The maintained grounds gave way to wilder growth as I walked. Ferns unfurled in vibrant green spirals. Flowers I couldn’t name burst from within dense foliage in explosions of red and yellow. Birds called to each other overhead, their songs nothing like the gentle ambient music piped through the resort’s speakers.

This was better. Less controlled. My breathing slowed as I wandered deeper into the island’s natural landscape, away from the artifice of relaxation and toward something that didn’t feel like it was trying so damn hard to be peaceful.

The path narrowed, then became little more than a game trail winding between increasingly dense vegetation. I should have turned back. The rational part of my brain—the part that made me so good at my job—told me to stay where it was safe, where my cell phone would work if needed, where other humans could hear me if I called for help.

But the rum in my system and the restlessness in my bones pushed me forward.

Sweat beaded on my forehead and upper lip as the humidity thickened beneath the canopy. My beach sandals, never intended for actual walking, rubbed against my heels. I welcomed the discomfort. It felt honest, at least.

That’s when I saw it.

A shimmer in the air, just beyond a break in the trees. Not heat rising from sun-baked ground. Not light filtering through leaves. This was different—a ripple, like someone had dropped a stone into the fabric of reality itself.
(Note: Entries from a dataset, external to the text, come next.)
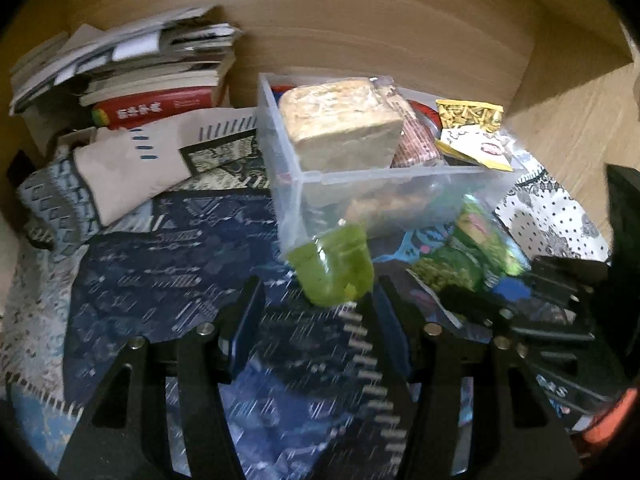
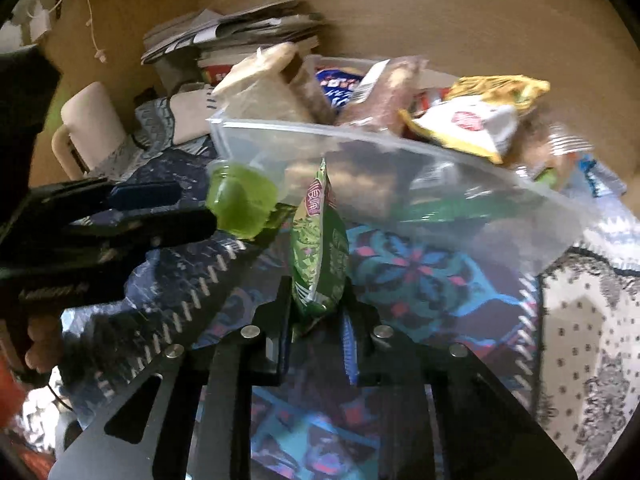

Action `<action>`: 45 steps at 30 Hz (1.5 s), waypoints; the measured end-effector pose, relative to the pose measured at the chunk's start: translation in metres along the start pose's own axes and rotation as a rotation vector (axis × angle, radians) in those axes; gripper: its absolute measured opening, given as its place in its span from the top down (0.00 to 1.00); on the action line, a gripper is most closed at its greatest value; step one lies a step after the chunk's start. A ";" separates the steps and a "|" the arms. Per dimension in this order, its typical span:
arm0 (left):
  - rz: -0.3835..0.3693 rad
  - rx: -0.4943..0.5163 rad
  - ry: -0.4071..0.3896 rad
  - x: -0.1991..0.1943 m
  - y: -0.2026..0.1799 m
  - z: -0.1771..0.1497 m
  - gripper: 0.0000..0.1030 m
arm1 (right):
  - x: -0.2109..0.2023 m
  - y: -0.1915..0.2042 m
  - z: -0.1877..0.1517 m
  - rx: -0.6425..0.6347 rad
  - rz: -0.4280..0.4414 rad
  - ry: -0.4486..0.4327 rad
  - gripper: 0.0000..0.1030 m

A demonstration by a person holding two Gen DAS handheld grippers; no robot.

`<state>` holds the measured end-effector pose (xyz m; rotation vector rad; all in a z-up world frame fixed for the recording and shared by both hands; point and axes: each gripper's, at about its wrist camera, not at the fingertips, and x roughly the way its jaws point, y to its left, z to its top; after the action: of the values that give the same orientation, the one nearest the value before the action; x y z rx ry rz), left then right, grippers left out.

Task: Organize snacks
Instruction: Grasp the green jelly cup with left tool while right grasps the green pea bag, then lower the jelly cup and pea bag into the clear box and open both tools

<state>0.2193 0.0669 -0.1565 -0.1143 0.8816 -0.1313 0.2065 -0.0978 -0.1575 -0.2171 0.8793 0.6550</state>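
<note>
A clear plastic bin [image 1: 400,184] full of snacks stands on a patterned cloth; it also shows in the right wrist view [image 2: 400,152]. It holds a tan bread-like pack [image 1: 340,120] and a yellow and white packet [image 1: 472,140]. My left gripper [image 1: 316,288] is open; a green jelly cup [image 1: 332,264] hangs at its right fingertip, in front of the bin wall. The cup shows in the right wrist view [image 2: 240,204] at the left gripper's tip. My right gripper [image 2: 318,304] is shut on a green snack bag [image 2: 320,248], held upright before the bin.
A stack of books and papers [image 1: 132,68] lies at the back left against a wooden wall [image 1: 360,32]. Folded cloth [image 1: 132,160] sits beside the bin. A white dotted cloth [image 2: 592,340] lies to the right. A chair [image 2: 88,128] stands at the left.
</note>
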 end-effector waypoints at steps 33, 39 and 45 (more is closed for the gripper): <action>-0.004 0.027 -0.221 -0.074 -0.019 0.023 0.46 | -0.077 -0.020 0.017 0.016 -0.043 -0.203 0.83; -0.006 0.043 -0.281 -0.087 -0.031 0.060 0.46 | -0.077 -0.023 0.040 0.004 -0.052 -0.239 0.83; 0.001 0.041 -0.297 -0.086 -0.039 0.080 0.46 | -0.072 -0.033 0.061 0.007 -0.054 -0.260 0.83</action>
<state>0.2244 0.0463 -0.0346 -0.0915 0.5827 -0.1274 0.2327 -0.1294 -0.0661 -0.1448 0.6242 0.6142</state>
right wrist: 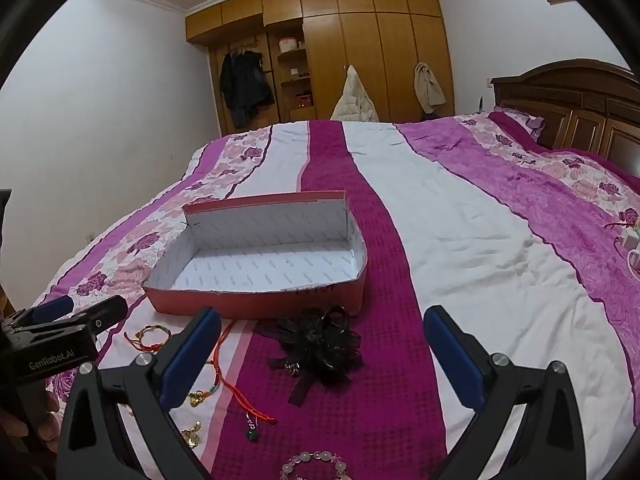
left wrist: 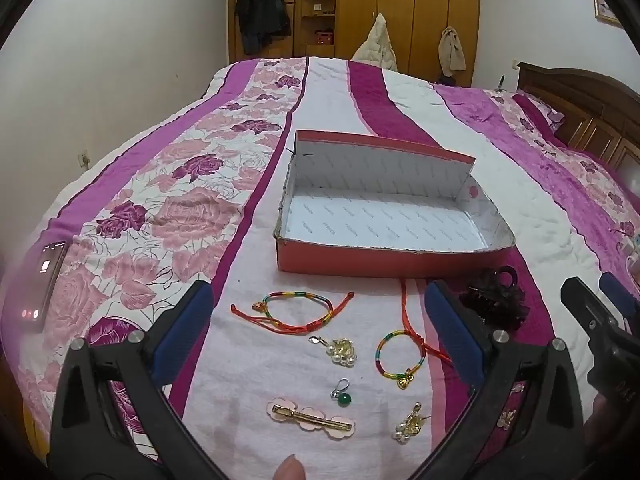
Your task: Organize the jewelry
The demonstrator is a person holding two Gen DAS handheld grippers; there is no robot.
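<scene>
An open red cardboard box (left wrist: 348, 258) with a white inside lies on the bed; it also shows in the right wrist view (right wrist: 256, 306). In front of it lie a rainbow cord bracelet (left wrist: 298, 312), a second rainbow bracelet (left wrist: 396, 356), two gold pearl earrings (left wrist: 342, 350) (left wrist: 408, 426), a green bead earring (left wrist: 342, 396), a gold hair clip (left wrist: 312, 420) and a black lace hair bow (right wrist: 320, 346). A pink bead bracelet (right wrist: 314, 464) lies at the bottom edge. My left gripper (left wrist: 320, 320) is open above the jewelry. My right gripper (right wrist: 322, 344) is open around the bow.
A phone (left wrist: 46, 284) lies on the quilt at the left. The purple floral quilt (right wrist: 480, 240) covers the whole bed. A wooden wardrobe (right wrist: 360, 52) and headboard (right wrist: 580, 108) stand behind. Small white objects (right wrist: 632, 240) sit at the right edge.
</scene>
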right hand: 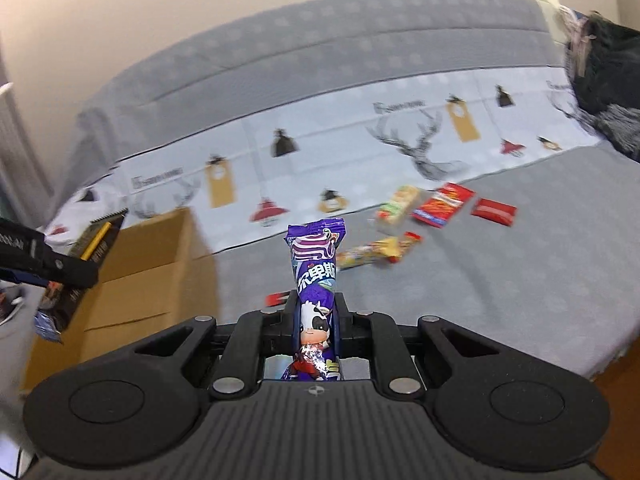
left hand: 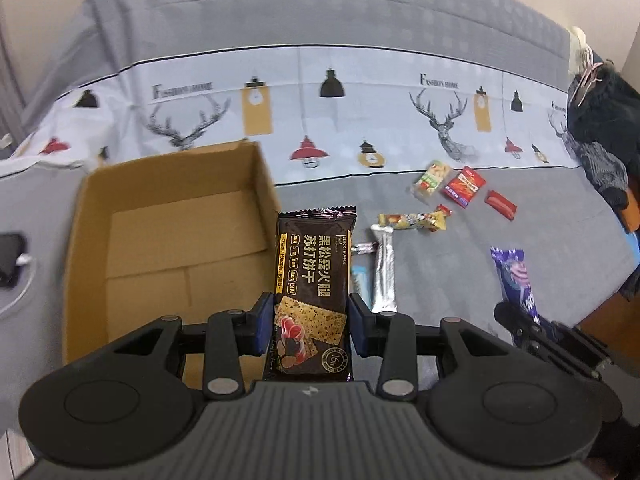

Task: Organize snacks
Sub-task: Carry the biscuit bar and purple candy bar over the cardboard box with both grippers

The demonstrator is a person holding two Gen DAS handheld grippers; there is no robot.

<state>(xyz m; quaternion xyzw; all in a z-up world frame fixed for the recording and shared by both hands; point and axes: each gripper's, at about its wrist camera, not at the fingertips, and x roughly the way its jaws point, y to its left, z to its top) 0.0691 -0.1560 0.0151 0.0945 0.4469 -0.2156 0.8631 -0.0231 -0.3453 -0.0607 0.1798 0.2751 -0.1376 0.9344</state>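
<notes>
My left gripper [left hand: 312, 320] is shut on a dark brown cracker packet [left hand: 314, 280], held upright above the right wall of an open cardboard box [left hand: 168, 240]. The box's floor is bare. My right gripper [right hand: 317, 312] is shut on a purple candy packet [right hand: 316, 264] with a cartoon cow, lifted over the grey bed. The same purple packet [left hand: 514, 276] shows at the right of the left wrist view. The cracker packet [right hand: 80, 264] and the box [right hand: 152, 272] sit at the left of the right wrist view.
Loose snacks lie on the grey bedspread [left hand: 460, 264]: a silver stick [left hand: 384, 268], a yellow wrapper [left hand: 416, 222], a green-yellow packet [left hand: 432, 180], a red packet [left hand: 464, 186] and a small red bar [left hand: 500, 204]. A dark fuzzy garment [left hand: 608, 128] lies far right. A black device [left hand: 12, 256] lies left of the box.
</notes>
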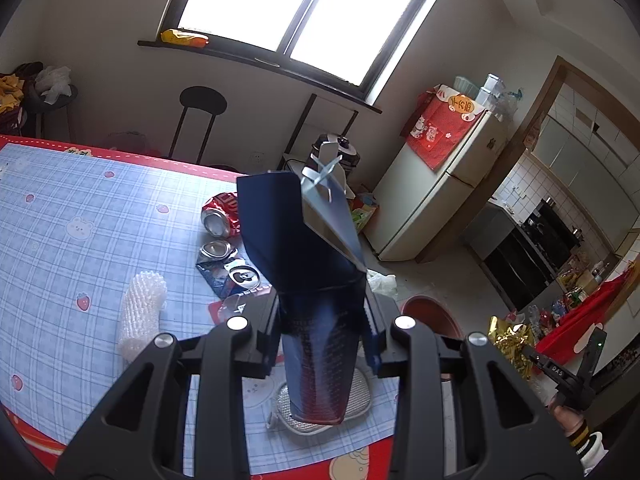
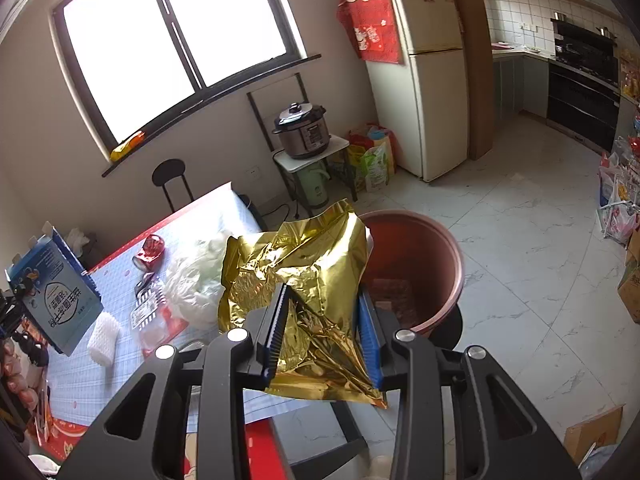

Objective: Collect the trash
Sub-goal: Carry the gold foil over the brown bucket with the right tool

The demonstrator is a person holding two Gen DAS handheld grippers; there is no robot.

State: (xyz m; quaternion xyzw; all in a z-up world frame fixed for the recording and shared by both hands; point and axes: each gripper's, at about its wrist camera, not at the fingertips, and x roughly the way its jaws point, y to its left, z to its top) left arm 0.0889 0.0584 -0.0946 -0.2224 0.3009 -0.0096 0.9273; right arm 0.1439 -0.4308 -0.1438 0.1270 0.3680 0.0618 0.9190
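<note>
Left gripper (image 1: 322, 344): jaws clamped on a dark blue carton (image 1: 304, 248), which stands up the centre of the left wrist frame, its top flaps open; carton lifted clear of the checked tablecloth (image 1: 80, 220).

Right gripper (image 2: 320, 334): jaws closed on a crumpled gold foil bag (image 2: 304, 276), centre of the right wrist frame; bag hangs just left of the brown bin (image 2: 436, 256), partly overlapping its near rim; bin stands on the floor beside the table edge, some contents visible low inside, not identifiable.

Left on the table, centre of the left wrist frame: red crushed can (image 1: 222, 214), flattened blue can (image 1: 228, 266), white foam net sleeve (image 1: 142, 314) lower left; white plastic bag (image 2: 196, 276) in the right wrist view.

Judgement: collection partly done; two items in hand, neither yet dropped; at least four pieces remain.
</note>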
I froze, blinking hard, certain the alcohol was playing tricks on my vision. The shimmer remained, hovering about six feet off the ground, a vertical oval of …nothing. No, not nothing. Something. The air within the ripple seemed both more and less substantial than the air around it, as if it were both incredibly dense and completely empty at the same time.

I should have run. I should have turned around and headed straight back to my lounger, ordered another drink, and forgotten I ever saw anything.

Instead, I stepped closer, curiosity overriding self-preservation.

The shimmer pulsed, almost imperceptibly, a gentle rhythm like a heartbeat. I reached out a hand, not quite touching it, feeling a strange coolness emanating from the anomaly. No heat. No sound. Just that impossible ripple, defying everything I knew about how the world was supposed to work.

“What the hell are you?” I whispered, the words barely audible even to my own ears.

As if in response, the shimmer expanded slightly, its edges softening, becoming less defined. I leaned closer, my face inches from the phenomenon, trying to see what lay beyond it. There was something there—a darkness, a depth that shouldn’t exist in open air.

My foot moved forward of its own accord, sandal toeing the ground just beneath the ripple. One more step and I’d be directly beneath it.

One more step.

The instant my body crossed the threshold, the world collapsed.